I call BS on this claim. To write non-consing code in C, what functions do I
need to avoid? malloc, calloc, and realloc. To avoid writing consing code in
Lisp, what functions do I have to avoid? Can you list all of them for me?

> Not only is Common Lisp suitable for writing safety-critical code, it
> completely dominates C in every possible way.

BULLSHIT. Your extreme departure from reality makes it hard for me to respond
any more politely than that.

Earlier, you cited a safety-critical system that had been written in Lisp. (I
believe that you've cited it before.) They tried to re-write it in C++, and
failed. You know what else I read on HN today? Banks have COBOL code that
can't be re-written in something better and/or more modern. But it's not the
wonderfulness of the language that's preventing it; it's that nobody
understands what the code does well enough to be able to write a true
functional equivalent. So, you've got a nice example, and a nice story, but it
may not prove the point that you're trying to prove.

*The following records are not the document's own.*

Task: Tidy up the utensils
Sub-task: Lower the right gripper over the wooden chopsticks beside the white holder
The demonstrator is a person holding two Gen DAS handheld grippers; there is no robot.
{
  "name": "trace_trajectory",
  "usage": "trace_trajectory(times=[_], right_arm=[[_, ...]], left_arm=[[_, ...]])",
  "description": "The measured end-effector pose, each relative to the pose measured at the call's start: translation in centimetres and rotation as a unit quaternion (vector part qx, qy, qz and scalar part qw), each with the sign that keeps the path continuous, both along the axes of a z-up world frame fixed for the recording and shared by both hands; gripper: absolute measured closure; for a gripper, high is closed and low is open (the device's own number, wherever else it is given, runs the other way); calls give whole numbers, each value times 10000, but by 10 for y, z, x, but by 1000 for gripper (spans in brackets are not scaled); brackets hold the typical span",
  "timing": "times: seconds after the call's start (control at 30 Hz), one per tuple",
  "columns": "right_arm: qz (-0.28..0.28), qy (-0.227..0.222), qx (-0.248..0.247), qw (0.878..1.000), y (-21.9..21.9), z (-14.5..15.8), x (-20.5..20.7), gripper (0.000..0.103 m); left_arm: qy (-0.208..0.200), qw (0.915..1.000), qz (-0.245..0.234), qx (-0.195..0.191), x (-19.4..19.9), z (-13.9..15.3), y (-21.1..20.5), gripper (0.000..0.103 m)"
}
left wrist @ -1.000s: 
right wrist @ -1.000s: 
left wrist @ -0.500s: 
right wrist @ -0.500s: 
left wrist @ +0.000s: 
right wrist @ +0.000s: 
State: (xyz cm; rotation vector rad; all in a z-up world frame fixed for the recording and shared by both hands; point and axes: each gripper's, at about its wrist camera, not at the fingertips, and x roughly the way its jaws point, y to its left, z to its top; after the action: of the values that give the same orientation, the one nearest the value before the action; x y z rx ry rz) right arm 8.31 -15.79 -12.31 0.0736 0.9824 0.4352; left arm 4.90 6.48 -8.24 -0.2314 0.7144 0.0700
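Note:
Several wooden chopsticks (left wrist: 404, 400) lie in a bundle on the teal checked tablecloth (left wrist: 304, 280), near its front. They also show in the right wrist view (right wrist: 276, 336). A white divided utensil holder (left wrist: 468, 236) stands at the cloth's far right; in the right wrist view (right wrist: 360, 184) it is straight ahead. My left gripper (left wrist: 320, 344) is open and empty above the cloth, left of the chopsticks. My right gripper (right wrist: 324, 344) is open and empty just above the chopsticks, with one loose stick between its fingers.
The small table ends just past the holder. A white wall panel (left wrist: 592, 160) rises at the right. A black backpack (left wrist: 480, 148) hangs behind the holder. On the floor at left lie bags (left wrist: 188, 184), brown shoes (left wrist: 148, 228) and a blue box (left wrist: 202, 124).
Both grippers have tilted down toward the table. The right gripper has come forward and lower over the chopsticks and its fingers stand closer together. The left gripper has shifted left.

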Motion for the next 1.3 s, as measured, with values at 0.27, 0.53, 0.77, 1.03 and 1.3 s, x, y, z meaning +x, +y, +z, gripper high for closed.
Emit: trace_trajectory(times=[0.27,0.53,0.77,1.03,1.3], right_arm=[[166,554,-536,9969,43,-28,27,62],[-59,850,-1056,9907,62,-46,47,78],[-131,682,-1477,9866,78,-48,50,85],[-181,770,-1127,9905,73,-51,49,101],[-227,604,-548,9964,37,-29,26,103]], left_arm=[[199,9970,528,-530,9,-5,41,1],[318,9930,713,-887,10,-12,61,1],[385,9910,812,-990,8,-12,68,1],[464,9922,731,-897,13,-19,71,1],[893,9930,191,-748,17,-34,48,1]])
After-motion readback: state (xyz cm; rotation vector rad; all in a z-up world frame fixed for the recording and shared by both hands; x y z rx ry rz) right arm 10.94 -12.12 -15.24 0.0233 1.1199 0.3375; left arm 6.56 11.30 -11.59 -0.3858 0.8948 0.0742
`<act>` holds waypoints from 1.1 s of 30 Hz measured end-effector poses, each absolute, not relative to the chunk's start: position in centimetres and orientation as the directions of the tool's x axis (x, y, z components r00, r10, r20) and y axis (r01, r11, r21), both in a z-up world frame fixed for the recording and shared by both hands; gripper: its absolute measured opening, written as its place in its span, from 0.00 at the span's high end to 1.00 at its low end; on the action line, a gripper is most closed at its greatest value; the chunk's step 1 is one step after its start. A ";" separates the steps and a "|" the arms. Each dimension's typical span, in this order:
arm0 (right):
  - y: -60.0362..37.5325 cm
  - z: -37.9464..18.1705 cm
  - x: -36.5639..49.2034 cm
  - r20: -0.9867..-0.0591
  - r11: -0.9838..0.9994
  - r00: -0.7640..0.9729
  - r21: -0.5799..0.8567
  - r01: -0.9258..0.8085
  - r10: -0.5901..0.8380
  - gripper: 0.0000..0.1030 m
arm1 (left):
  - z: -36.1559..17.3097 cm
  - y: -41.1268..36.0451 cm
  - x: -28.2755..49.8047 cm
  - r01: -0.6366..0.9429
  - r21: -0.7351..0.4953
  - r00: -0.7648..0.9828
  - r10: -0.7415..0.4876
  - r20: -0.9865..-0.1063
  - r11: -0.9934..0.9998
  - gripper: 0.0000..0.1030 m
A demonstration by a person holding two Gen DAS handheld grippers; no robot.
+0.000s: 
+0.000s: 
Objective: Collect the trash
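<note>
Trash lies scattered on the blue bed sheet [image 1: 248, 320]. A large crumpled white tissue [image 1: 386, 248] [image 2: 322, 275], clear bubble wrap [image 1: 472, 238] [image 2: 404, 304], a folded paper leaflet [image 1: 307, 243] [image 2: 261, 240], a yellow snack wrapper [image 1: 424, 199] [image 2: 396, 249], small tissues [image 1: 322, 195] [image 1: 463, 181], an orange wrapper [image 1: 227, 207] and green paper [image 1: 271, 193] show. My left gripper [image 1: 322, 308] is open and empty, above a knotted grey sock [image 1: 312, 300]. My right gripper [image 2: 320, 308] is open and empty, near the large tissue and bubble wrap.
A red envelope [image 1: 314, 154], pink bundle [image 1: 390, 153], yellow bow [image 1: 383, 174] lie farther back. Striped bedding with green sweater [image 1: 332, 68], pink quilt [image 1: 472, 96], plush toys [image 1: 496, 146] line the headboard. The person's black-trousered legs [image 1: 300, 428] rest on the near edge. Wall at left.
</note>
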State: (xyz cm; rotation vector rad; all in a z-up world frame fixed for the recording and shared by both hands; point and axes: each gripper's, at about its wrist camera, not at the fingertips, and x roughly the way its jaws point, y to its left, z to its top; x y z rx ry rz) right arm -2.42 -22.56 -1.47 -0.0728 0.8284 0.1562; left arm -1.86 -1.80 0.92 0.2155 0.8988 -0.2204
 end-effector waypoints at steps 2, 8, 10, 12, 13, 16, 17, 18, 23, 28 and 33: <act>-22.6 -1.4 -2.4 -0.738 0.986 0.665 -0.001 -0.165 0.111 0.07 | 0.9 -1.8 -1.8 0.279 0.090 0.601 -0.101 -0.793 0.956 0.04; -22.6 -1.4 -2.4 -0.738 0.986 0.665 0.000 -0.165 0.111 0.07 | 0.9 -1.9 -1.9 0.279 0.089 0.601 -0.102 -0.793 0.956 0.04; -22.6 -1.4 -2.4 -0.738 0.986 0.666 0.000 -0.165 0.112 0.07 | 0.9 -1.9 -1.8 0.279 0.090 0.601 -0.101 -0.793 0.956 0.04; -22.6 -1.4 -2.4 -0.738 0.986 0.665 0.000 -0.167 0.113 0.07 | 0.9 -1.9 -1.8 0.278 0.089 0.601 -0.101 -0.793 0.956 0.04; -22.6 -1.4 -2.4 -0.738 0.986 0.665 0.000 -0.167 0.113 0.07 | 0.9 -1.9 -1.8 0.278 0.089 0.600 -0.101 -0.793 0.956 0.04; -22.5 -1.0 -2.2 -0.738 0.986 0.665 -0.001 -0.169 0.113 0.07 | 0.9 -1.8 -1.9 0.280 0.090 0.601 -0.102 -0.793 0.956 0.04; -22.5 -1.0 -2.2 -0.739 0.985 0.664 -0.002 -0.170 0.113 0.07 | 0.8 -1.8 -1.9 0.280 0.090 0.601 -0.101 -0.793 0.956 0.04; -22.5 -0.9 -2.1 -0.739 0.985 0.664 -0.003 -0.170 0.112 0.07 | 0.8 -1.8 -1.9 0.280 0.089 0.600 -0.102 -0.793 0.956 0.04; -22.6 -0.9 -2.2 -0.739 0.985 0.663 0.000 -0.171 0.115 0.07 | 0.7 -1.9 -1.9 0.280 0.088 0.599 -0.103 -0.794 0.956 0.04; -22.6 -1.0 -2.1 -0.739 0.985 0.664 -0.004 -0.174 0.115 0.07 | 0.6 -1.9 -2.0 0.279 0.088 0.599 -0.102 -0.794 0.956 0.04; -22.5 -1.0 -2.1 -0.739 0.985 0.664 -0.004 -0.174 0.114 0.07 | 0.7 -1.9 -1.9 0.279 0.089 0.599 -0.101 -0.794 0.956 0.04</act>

Now, what else have you got? _How many_ safety critical systems are written in
Lisp? How many of those are hard real-time systems? What are their defect
rates compared to people writing MISRA C? And, if Lisp is so wonderful
compared to C, how come so many more safety-critical systems are written in C?
Is it because the entire profession is blind, and only you and a few
enlightened ones realize how wonderful Lisp is? Or is it because people that
have done this for decades see more problems with Lisp than you are aware of?

> It does say it's because of the unpredictable behavior, but the "time" part
> is your own extrapolation.

True. Now, in what ways do allocations behave unpredictably? Well, any
particular allocation can fail due to being out of memory, and the location
allocated is unpredictable. But the _primary_ way that allocations are
unpredictable is in the amount of time they take.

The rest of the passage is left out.